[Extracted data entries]

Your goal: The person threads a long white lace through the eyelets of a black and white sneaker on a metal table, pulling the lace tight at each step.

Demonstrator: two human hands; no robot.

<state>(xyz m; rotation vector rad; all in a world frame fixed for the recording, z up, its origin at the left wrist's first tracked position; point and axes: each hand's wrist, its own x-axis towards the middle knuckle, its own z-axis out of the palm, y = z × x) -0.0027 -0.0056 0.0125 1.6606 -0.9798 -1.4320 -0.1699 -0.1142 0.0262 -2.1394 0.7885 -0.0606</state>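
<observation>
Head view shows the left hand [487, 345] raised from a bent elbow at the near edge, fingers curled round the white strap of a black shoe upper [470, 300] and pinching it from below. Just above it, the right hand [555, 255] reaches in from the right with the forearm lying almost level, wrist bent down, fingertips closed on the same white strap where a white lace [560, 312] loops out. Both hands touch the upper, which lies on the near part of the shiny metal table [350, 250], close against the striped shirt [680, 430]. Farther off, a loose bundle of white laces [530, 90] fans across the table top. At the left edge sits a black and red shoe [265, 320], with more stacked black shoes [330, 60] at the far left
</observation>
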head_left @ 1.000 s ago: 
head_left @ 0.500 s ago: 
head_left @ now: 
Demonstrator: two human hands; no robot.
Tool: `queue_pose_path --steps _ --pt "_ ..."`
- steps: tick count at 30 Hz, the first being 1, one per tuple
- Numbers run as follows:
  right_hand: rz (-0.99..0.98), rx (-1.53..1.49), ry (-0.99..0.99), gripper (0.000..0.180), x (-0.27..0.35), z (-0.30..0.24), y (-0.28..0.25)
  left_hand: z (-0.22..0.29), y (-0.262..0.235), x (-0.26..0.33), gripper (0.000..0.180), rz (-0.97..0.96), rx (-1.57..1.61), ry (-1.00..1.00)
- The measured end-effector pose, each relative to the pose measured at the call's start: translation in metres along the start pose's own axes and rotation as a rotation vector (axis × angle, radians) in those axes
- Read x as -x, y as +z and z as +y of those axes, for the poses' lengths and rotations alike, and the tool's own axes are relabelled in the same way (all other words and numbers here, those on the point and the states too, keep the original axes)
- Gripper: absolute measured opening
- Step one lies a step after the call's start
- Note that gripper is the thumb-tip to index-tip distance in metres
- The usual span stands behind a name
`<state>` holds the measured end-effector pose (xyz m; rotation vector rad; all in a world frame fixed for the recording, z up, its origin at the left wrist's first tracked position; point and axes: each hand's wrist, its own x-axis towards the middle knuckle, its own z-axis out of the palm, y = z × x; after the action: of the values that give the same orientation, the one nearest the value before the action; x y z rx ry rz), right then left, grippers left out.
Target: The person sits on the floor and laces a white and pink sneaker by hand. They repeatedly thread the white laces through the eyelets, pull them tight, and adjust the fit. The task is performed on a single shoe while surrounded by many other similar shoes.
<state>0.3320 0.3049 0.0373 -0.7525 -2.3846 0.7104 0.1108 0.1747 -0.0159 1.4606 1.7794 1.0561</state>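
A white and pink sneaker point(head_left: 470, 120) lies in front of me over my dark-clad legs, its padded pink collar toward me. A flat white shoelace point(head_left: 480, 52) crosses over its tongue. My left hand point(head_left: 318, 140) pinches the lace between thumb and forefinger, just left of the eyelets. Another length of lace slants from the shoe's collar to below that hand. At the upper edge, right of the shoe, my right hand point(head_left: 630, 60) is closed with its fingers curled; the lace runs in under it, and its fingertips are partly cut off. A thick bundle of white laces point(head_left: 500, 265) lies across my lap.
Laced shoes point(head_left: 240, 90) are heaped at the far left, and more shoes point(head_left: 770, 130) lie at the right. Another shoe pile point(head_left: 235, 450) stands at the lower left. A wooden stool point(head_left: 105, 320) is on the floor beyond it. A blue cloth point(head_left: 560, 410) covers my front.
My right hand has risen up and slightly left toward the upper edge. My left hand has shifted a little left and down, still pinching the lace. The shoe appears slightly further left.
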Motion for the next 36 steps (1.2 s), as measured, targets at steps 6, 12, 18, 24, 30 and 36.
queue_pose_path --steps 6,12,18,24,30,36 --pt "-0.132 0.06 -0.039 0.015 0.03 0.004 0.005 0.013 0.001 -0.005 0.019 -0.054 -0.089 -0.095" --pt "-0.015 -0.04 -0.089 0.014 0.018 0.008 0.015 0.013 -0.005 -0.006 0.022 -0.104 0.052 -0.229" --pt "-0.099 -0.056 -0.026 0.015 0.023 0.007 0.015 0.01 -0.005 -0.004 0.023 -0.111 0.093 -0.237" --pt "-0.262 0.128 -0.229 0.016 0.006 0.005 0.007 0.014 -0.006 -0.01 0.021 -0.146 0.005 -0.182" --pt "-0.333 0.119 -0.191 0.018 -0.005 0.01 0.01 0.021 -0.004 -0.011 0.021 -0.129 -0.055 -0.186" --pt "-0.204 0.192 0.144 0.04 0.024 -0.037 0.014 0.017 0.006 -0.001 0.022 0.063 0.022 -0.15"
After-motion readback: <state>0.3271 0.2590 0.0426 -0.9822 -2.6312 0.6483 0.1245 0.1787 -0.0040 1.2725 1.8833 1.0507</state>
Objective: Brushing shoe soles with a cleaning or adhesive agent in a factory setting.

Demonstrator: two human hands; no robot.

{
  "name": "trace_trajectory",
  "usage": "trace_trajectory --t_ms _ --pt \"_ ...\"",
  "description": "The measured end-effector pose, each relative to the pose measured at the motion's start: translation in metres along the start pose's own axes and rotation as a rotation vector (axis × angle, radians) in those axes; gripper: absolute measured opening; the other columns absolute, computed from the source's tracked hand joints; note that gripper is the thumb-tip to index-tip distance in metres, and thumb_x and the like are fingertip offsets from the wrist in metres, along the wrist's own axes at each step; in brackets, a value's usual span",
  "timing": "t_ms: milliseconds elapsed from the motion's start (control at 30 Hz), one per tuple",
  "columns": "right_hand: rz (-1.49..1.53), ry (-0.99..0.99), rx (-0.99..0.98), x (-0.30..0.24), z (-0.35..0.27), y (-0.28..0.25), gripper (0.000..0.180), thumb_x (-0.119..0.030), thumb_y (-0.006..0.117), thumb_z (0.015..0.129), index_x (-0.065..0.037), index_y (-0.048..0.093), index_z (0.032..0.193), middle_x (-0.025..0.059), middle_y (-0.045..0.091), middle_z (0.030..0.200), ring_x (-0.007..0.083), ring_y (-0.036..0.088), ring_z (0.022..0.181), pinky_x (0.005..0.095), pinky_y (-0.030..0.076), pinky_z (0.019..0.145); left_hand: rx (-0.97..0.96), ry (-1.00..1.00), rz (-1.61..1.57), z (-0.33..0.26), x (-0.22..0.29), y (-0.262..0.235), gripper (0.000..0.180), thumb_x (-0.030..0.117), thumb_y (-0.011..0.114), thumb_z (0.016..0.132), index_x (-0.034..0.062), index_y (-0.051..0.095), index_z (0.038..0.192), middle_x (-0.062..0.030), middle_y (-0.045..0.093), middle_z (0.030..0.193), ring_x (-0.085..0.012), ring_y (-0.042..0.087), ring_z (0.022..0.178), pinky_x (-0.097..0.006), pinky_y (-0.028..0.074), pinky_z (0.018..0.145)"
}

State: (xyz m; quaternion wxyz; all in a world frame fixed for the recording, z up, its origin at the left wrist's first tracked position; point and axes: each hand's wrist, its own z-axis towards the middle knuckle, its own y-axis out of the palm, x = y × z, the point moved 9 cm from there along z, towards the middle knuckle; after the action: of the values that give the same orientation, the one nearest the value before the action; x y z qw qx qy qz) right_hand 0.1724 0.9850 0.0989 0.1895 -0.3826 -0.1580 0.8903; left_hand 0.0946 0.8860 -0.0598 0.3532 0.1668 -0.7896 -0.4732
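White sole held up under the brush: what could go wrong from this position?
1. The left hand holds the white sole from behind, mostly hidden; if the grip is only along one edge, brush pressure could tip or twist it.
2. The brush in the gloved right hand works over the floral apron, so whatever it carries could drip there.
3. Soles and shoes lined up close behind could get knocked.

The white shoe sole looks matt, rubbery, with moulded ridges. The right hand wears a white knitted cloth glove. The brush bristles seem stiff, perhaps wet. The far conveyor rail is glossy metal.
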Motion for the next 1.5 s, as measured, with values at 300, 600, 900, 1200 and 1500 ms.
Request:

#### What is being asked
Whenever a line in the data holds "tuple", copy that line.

#### Solved problem
- steps: tick count at 30 Hz, the first being 1, one per tuple
  "timing": "t_ms: milliseconds elapsed from the motion's start (control at 30 Hz), one per tuple",

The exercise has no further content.